### WHAT NEEDS TO BE DONE
Only the lines below from the one containing "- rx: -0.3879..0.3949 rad" through the one containing "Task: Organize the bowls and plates" belong in the answer, repeated exactly and without pictures.

### PROVIDED MATERIAL
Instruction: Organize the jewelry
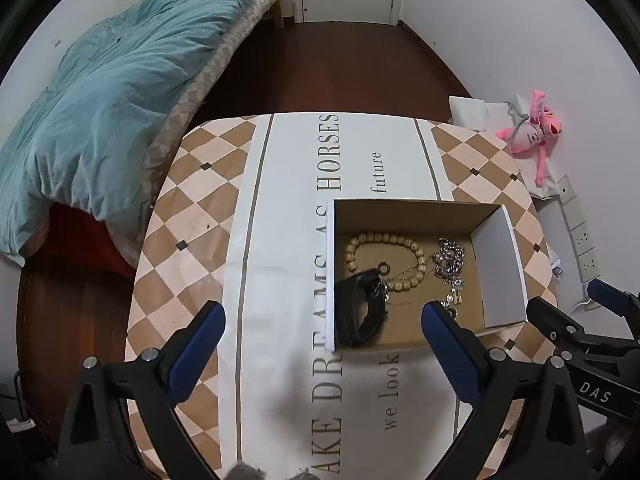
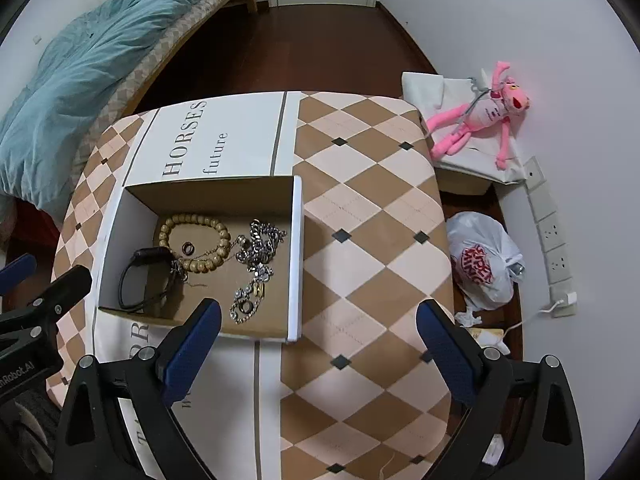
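- Looking down on the checkered table, we find every visible piece of jewelry already inside the open cardboard box, which sits on the lettered white runner toward the table's middle.
- In the box lie a wooden bead bracelet, a black wristband by the left wall, a heap of silver chains toward the right wall, and a sparkly ring pendant near the front edge.
- Our left gripper stands wide with nothing between its pads, poised over the box's near left corner.
- Our right gripper is equally wide and empty, above the box's near right corner.
- We see no loose jewelry on the bare tabletop, so we judge the gathering done.
- What may remain, in our view, is untangling pieces that overlap, or closing the box; no lid shows.
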Available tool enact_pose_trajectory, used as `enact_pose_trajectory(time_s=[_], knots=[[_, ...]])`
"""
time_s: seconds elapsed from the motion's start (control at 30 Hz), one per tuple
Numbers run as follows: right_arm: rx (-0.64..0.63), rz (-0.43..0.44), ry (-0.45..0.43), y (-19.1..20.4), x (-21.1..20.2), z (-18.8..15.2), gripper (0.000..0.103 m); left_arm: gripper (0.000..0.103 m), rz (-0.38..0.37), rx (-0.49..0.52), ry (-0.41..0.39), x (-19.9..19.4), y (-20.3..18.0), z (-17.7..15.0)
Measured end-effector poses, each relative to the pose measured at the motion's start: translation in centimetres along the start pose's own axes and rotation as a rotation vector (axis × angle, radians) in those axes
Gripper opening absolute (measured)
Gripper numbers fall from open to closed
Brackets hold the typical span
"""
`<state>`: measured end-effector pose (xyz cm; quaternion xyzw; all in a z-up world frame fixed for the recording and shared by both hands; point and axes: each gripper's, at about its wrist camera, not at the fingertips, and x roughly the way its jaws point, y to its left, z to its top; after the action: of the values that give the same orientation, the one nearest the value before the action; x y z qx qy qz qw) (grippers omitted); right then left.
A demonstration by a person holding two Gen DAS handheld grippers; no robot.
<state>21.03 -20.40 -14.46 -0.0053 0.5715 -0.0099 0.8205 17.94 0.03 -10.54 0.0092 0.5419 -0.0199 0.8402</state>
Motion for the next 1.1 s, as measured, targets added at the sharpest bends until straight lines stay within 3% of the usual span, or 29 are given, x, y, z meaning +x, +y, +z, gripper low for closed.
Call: enact_pose_trajectory(time_s=[0.3,0.73,1.1], knots=[[0.011,-0.017,-0.091,0.2,-5.4,-1.9,0.101,0.1,-0.012,-0.007,-0.089,-5.1,0.1,-1.3],[0.035,-0.012,-0.316,-0.4,-19.0,-5.9,0.101,0.1,-0.022,-0.003,-0.281,-16.6,0.6,-3.9],[0.035,-0.003,-0.425,0.0,-26.2,-8.4,0.102,0.1,-0.02,-0.022,-0.36,-22.5,0.9,-6.3]])
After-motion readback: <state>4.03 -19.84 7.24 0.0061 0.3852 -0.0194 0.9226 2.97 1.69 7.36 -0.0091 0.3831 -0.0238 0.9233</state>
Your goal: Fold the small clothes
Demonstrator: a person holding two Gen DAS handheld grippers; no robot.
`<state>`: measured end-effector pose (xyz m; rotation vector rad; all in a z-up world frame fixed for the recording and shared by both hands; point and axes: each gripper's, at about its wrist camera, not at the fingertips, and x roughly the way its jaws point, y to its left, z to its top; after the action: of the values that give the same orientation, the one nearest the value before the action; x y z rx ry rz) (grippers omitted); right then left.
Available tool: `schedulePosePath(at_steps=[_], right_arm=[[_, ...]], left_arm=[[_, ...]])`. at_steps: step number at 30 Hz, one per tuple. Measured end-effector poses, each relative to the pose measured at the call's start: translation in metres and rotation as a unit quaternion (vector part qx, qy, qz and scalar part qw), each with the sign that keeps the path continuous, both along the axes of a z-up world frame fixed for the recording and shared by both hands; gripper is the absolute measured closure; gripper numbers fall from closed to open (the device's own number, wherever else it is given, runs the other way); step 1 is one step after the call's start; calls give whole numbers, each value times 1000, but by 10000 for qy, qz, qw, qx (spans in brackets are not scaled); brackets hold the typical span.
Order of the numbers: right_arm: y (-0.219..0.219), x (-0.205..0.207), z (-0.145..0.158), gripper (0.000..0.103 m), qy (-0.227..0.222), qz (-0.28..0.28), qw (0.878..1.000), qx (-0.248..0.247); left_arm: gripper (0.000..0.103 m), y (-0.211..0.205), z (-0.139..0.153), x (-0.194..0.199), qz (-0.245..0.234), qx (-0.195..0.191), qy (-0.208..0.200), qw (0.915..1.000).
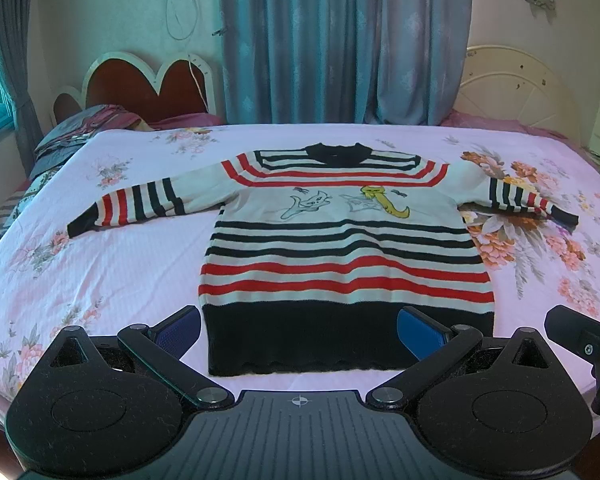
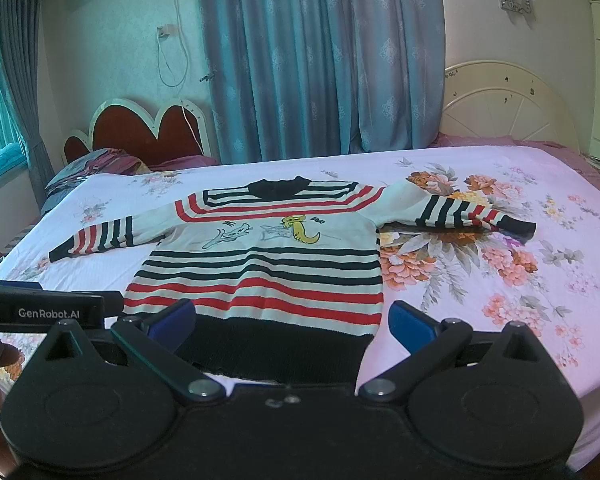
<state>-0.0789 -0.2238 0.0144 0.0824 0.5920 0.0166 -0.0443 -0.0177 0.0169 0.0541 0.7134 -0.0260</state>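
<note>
A small striped sweater (image 1: 340, 256), white with black and red stripes, cat drawings on the chest and a black hem, lies flat and face up on the bed, both sleeves spread out. It also shows in the right wrist view (image 2: 268, 264). My left gripper (image 1: 298, 330) is open and empty, its blue pads either side of the black hem. My right gripper (image 2: 290, 324) is open and empty, over the hem's right part. The right gripper's edge shows in the left wrist view (image 1: 580, 330); the left gripper's body shows in the right wrist view (image 2: 48, 308).
The bed has a pink floral sheet (image 1: 112, 264) with its near edge just below the hem. A pile of dark bedding (image 1: 72, 132) lies at the far left. Two headboards (image 1: 148, 84) and blue curtains (image 1: 340, 40) stand behind the bed.
</note>
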Motion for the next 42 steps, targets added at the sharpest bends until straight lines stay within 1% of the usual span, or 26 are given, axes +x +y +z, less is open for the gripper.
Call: schedulePosePath(at_steps=[17,25,33,42], right_arm=[[-1,7,-3,1,32,-34,10000,5],[-2,26,-8,1,73,-148,9999,-2],[-8,47,-15,1,131,-365,9992,11],[-6,85,-26,1,266,-527,9983,-17]], left_arm=[[0,6,-9,16,46,1,57,10000],[0,7,-13,31,53,-1,105,9999],[0,9,-19,59,25,17,159,9999],[0,14,-30,113,-31,47,273,9996]])
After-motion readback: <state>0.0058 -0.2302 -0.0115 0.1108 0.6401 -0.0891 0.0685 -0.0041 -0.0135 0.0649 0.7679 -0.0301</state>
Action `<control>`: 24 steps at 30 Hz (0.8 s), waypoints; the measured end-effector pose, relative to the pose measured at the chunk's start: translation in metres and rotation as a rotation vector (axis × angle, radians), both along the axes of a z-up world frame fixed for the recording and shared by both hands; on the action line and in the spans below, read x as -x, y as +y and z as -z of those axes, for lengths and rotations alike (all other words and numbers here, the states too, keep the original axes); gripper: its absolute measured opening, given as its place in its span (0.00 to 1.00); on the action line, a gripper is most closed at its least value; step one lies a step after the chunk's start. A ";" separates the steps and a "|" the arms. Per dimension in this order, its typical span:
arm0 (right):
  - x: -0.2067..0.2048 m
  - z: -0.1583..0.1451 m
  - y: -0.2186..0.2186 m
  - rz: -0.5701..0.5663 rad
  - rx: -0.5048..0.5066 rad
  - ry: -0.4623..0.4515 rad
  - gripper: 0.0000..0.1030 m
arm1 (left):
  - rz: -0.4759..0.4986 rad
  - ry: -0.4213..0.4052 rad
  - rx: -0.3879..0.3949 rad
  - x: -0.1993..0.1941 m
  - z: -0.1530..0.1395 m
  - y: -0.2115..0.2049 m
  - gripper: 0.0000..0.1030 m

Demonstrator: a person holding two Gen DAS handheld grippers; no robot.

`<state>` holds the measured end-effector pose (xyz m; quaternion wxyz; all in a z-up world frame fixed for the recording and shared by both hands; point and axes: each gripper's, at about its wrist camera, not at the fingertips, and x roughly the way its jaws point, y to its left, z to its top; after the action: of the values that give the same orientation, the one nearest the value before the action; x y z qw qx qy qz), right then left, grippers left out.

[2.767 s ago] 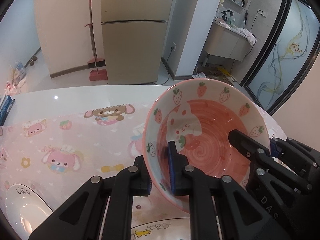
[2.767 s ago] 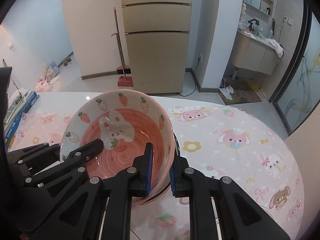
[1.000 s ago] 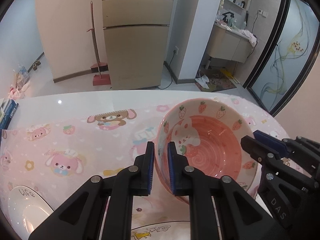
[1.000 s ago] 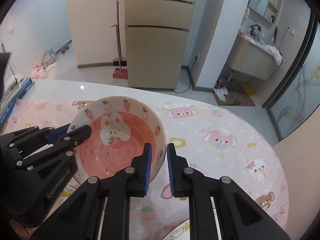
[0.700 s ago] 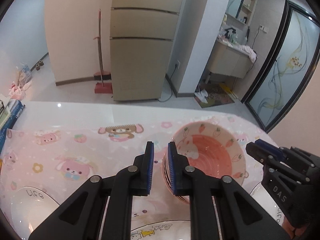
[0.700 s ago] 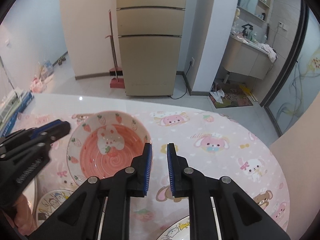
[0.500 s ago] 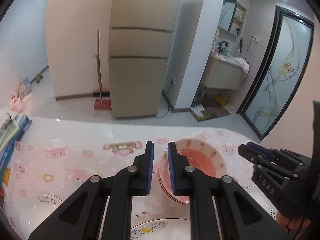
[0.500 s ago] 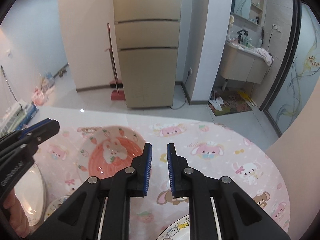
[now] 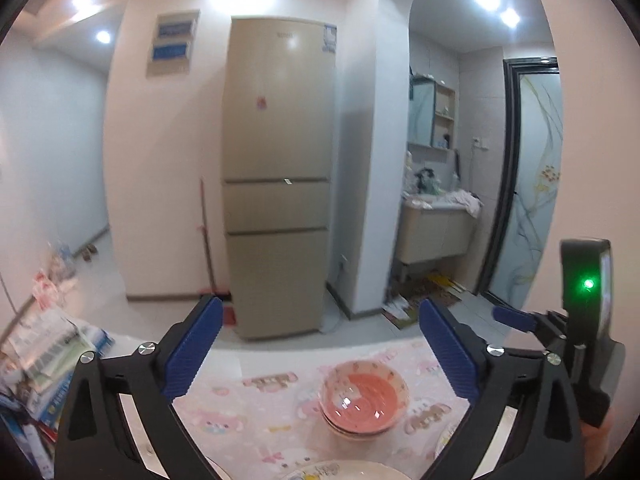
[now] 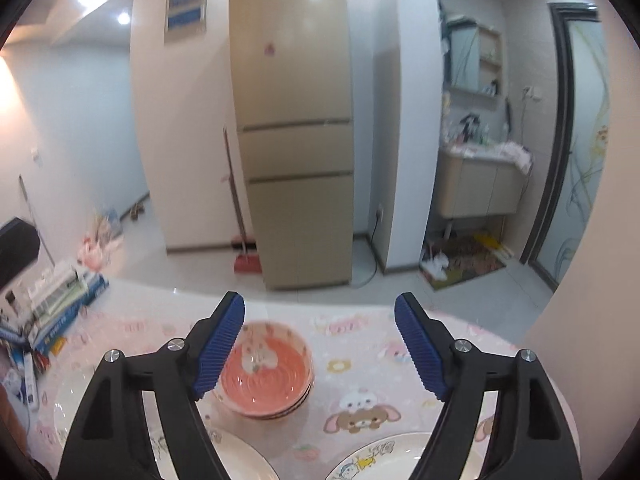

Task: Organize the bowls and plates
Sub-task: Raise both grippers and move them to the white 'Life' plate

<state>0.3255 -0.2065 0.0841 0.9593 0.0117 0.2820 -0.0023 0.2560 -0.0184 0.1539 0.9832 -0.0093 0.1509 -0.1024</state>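
Note:
A stack of pink strawberry-and-rabbit bowls (image 9: 365, 407) stands on the table with the pink cartoon cloth (image 9: 256, 412); it also shows in the right wrist view (image 10: 267, 372). My left gripper (image 9: 318, 350) is open and empty, raised above and behind the stack. My right gripper (image 10: 320, 344) is open and empty, also raised above the table. White plates lie near me: one with cartoon print (image 10: 384, 460), another (image 10: 240, 460) beside it, and a plain white one (image 10: 76, 400) at the left. The right gripper's body (image 9: 576, 344) shows at the left view's right edge.
Books and boxes (image 10: 60, 292) are stacked at the table's left end. Beyond the table stand a beige fridge (image 10: 296, 140), a broom (image 10: 236, 208) and a washbasin cabinet (image 10: 480, 192). A wall (image 10: 592, 320) borders the table on the right.
Both grippers let go of the pink bowl, leaving it on the stack. They lifted up and back from the table, and their jaws opened wide.

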 end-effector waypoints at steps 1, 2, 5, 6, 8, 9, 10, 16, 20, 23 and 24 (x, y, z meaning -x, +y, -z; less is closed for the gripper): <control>0.006 -0.005 -0.001 -0.005 -0.001 -0.020 0.78 | -0.041 -0.027 -0.004 0.005 -0.007 0.001 0.96; 0.011 -0.011 -0.001 -0.014 -0.006 -0.039 0.82 | -0.059 -0.046 -0.003 0.009 -0.012 0.002 0.98; 0.028 -0.026 -0.002 -0.020 -0.027 -0.098 0.85 | -0.062 -0.106 0.044 0.027 -0.026 0.015 0.99; 0.034 -0.031 -0.002 -0.017 -0.033 -0.118 0.86 | -0.055 -0.123 0.062 0.034 -0.030 0.021 0.99; 0.049 -0.042 -0.002 -0.024 -0.043 -0.175 0.86 | -0.046 -0.144 0.080 0.047 -0.034 0.029 0.99; 0.055 -0.046 0.001 -0.039 -0.042 -0.193 0.87 | -0.041 -0.154 0.078 0.053 -0.036 0.033 0.99; 0.059 -0.048 0.004 -0.049 -0.042 -0.205 0.90 | -0.040 -0.169 0.064 0.061 -0.038 0.037 0.99; 0.090 -0.064 0.029 -0.088 -0.062 -0.332 1.00 | -0.119 -0.241 -0.018 0.103 -0.041 0.056 0.99; 0.101 -0.075 0.052 -0.139 -0.068 -0.367 1.00 | -0.150 -0.257 0.003 0.125 -0.041 0.075 0.99; 0.112 -0.081 0.067 -0.172 -0.097 -0.368 1.00 | -0.178 -0.254 0.022 0.135 -0.040 0.087 0.99; 0.114 -0.082 0.071 -0.185 -0.106 -0.363 1.00 | -0.182 -0.254 0.027 0.138 -0.039 0.092 0.99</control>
<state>0.2113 -0.1353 0.1662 0.9886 0.0366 0.1042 0.1026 0.1178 0.0734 0.1928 0.9994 -0.0230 0.0226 -0.0154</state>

### REPLY
  - rx: -0.3879..0.3949 rad
  - x: -0.1993..0.1941 m
  - z: -0.1530..0.1395 m
  - y: -0.2115..0.2049 m
  - gripper: 0.0000..0.1030 m

Demonstrator: a person holding two Gen DAS handheld grippers; no robot.

`<state>` holds the measured end-effector pose (xyz m; quaternion wxyz; all in a z-up world frame fixed for the recording and shared by both hands; point and axes: each gripper's, at about its wrist camera, not at the fingertips, and x roughly the way its jaws point, y to its left, z to its top; after the action: of the values that give the same orientation, the one nearest the value before the action; x y z qw qx qy qz), right then left, grippers left out.

[2.767 s ago] 
[2.767 s ago] 
[1.000 s ago] 
[1.000 s ago] 
[0.700 s ago] 
[0.700 s ago] 
[0.500 s ago] 
[0.500 s ago] 
[now] 
[now] 

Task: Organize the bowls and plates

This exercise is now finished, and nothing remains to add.